American Life in Poetry: Column 700


"Lie down with dogs and you get up with fleas."Well, lots of dog lovers willingly accept that risk. Tami Haaland served as Montana's fifth poet laureate and she teaches at Montana State at Billings. The following poem is from her book, What Does Not Return, from Lost Horse Press.

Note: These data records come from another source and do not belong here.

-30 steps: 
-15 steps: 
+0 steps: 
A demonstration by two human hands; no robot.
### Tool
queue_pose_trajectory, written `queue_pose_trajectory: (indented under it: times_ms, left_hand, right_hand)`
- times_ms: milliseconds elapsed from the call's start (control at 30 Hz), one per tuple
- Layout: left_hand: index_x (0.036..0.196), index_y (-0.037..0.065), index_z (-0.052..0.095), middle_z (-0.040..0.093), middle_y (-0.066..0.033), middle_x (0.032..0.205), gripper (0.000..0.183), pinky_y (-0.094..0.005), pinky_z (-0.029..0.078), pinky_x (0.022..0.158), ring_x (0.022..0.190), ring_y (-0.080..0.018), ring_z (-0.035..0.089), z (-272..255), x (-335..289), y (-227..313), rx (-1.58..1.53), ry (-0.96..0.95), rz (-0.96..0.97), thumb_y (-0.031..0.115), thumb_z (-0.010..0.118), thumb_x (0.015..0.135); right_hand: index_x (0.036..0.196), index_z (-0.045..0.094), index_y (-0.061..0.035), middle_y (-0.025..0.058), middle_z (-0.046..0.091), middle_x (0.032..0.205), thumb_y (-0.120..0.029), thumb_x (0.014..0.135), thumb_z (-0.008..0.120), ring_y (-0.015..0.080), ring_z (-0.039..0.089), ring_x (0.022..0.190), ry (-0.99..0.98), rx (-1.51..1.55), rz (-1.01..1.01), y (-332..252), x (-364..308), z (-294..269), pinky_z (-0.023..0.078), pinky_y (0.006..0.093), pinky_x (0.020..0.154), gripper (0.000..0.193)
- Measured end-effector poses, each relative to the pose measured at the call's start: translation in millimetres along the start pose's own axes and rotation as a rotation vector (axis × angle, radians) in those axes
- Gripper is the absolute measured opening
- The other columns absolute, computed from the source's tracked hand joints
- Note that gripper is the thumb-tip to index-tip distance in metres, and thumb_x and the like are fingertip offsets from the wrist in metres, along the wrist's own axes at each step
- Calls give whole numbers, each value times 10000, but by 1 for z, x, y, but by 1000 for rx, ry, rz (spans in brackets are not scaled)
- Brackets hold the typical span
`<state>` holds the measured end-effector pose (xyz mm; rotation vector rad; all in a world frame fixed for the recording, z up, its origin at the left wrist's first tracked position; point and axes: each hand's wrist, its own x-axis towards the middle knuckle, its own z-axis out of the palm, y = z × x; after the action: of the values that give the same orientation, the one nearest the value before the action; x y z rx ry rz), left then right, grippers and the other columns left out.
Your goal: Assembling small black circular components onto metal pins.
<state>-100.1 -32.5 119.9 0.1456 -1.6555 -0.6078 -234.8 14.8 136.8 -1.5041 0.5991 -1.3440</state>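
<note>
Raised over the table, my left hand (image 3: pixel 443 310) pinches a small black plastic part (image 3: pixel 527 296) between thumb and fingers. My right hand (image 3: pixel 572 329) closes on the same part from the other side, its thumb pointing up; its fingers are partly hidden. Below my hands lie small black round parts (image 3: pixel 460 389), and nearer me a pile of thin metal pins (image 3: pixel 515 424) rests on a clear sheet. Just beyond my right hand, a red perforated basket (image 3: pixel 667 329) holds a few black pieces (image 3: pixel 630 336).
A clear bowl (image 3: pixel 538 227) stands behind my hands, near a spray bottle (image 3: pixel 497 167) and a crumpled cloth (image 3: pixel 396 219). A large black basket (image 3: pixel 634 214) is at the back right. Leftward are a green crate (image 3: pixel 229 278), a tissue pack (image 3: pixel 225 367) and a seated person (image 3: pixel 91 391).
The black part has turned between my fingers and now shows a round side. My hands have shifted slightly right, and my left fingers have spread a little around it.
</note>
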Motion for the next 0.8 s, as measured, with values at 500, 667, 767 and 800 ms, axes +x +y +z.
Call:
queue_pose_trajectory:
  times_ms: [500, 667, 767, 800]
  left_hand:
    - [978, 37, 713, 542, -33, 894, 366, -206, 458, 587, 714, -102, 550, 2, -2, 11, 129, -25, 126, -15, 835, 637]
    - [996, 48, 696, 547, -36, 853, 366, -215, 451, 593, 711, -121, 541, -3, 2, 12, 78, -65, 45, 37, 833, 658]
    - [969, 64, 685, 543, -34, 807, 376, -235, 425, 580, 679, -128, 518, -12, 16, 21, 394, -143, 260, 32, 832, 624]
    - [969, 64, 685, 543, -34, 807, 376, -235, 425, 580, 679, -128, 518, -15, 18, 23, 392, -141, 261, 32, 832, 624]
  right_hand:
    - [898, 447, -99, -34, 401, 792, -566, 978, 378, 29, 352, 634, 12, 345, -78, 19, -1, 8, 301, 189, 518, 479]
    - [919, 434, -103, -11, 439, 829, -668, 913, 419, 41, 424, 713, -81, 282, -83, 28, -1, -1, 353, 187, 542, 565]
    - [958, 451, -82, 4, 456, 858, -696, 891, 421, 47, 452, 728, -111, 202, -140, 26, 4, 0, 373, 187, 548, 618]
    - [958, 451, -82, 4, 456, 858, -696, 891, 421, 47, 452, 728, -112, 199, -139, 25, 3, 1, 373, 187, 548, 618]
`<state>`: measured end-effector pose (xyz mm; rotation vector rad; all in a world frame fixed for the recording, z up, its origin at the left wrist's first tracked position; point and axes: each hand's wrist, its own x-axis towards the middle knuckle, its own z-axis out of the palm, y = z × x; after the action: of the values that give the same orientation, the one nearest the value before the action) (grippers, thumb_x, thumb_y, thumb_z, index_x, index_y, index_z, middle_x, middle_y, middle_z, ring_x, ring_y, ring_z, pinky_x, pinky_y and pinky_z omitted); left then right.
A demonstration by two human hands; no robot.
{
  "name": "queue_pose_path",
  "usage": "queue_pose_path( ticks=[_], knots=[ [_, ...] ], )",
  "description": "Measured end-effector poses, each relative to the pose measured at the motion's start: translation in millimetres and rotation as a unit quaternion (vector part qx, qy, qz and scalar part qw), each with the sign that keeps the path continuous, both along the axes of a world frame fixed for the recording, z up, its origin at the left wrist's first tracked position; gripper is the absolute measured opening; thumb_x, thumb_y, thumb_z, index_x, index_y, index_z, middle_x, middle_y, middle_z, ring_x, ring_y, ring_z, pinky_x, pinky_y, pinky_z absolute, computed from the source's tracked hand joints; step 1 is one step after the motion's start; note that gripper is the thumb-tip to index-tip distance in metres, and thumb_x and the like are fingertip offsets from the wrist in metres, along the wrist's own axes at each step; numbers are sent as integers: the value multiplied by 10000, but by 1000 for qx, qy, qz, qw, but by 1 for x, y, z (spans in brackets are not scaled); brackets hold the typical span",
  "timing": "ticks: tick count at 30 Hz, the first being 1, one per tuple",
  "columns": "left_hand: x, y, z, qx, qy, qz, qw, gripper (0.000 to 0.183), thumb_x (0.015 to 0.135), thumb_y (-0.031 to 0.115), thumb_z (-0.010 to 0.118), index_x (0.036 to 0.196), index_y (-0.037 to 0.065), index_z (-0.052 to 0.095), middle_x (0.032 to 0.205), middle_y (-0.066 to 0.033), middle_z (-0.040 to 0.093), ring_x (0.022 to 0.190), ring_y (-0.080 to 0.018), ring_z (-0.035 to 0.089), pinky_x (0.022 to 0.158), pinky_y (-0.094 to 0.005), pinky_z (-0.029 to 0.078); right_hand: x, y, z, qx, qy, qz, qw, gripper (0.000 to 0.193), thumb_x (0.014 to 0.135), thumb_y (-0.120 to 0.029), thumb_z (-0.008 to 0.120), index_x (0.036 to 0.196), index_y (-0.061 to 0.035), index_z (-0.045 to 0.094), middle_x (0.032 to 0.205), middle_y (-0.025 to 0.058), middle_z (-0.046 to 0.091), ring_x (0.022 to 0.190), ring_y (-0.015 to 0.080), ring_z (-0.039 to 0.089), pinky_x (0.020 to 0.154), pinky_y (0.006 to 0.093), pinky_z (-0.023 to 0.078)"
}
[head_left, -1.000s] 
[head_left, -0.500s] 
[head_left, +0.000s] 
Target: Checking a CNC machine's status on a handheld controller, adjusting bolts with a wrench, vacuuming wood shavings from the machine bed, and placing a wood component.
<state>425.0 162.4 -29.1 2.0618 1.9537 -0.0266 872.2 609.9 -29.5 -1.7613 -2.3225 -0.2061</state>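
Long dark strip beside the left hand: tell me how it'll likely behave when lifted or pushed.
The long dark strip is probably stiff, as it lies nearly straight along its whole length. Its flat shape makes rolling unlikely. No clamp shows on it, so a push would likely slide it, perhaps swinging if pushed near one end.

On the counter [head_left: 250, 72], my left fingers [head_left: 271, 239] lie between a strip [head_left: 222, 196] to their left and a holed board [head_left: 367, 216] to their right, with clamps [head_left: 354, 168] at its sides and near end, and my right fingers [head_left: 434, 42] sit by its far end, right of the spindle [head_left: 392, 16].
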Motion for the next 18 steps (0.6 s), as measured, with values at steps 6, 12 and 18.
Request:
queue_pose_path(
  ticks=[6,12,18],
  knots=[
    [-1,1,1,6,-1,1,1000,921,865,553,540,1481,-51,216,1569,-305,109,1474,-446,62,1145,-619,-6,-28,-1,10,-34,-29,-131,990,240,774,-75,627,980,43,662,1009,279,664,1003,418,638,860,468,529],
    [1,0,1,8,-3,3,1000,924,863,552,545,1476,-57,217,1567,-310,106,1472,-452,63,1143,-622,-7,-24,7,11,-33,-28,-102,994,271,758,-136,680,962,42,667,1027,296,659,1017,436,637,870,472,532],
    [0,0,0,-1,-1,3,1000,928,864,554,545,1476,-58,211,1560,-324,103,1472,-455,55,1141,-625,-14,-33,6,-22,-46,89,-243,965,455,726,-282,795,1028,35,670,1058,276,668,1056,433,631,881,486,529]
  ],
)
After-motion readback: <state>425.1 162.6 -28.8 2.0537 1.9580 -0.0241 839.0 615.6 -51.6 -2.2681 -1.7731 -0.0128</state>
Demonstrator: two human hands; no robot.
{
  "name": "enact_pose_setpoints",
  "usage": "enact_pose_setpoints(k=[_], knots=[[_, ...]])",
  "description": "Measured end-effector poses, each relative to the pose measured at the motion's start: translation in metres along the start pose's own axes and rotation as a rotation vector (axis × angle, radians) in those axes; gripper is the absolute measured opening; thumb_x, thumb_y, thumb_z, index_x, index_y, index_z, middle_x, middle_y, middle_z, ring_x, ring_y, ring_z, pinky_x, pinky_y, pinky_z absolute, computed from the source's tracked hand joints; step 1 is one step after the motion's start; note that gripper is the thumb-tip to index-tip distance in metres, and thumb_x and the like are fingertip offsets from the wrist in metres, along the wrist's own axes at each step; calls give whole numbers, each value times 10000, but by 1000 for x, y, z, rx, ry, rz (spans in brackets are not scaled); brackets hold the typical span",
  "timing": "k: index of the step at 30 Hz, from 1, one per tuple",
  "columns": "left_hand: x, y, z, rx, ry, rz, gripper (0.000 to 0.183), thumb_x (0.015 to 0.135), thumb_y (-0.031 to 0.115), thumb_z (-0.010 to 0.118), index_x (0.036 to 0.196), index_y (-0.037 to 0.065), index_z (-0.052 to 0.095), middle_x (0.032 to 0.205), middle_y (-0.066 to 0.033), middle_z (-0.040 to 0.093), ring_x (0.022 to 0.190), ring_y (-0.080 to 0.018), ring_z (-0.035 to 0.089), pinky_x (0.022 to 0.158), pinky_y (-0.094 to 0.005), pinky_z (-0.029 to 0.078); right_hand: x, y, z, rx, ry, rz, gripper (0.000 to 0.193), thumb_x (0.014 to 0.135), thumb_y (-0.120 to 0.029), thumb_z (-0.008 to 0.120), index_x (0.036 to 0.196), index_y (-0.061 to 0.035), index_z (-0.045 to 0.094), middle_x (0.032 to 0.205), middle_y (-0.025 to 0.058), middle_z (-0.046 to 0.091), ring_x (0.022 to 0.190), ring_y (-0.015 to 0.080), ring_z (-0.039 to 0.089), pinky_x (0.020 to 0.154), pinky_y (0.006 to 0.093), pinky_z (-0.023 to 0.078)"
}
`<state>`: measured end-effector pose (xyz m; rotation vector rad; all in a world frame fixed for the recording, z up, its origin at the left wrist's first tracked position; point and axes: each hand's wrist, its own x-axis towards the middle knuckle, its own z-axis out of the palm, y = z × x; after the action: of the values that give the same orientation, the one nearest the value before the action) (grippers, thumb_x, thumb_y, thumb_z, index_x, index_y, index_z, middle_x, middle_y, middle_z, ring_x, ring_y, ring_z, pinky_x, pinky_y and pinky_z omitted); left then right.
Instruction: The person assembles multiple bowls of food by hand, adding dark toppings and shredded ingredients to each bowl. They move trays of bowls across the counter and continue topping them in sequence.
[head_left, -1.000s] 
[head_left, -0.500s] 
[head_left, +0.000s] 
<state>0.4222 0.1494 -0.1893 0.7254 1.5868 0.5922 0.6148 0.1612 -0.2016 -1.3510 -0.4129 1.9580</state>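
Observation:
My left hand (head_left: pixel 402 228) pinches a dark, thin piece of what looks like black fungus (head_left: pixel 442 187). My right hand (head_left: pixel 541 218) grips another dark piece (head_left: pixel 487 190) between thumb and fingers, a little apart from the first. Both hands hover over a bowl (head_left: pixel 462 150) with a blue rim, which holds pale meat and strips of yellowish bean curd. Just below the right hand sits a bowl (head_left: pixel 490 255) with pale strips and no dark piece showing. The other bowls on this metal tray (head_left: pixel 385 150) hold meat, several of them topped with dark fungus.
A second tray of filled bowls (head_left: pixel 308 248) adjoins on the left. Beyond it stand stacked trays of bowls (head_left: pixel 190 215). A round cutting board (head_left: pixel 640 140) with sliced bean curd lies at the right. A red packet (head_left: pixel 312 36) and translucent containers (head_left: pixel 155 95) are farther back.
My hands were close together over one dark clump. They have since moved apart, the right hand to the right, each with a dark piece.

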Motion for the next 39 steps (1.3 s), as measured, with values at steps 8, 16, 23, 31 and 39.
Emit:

Sleeping With the Chihuahua

In the evening she comes to me
like a child ready for bed.
She slips under covers, curls
into my curves or stretches against
my spine. Some have said they fear
I might crush her, but we're a tender
pair, each aware of the warmth
and the other.
I knew a woman once who kept
an orphaned antelope, let it
roam her kitchen, sleep in her bed,
musky scent and hooves.
This dog looks like a small deer,
poised and silent in the lawn,
but at night, she is a dark body, lean
and long against the lavender cotton
of my summer sleeping. We are bone
and bone, muscle and muscle,
and underneath each surface
a quiet and insistent pulse.

We do not accept unsolicited submissions. American Life in Poetry is made possible by The Poetry Foundation (, publisher of Poetry magazine. It is also supported by the Department of English at the University of Nebraska-Lincoln. Poem copyright ©2018 by Tami Haaland, "Sleeping With the Chihuahua," fromWhat Does Not Return, (Lost Horse Press, 2018). Poem reprinted by permission of Tami Haaland and the publisher. Introduction copyright © 2021 by The Poetry Foundation. The introduction's author, Ted Kooser, served as United States Poet Laureate Consultant in Poetry to the Library of Congress from 2004-2006.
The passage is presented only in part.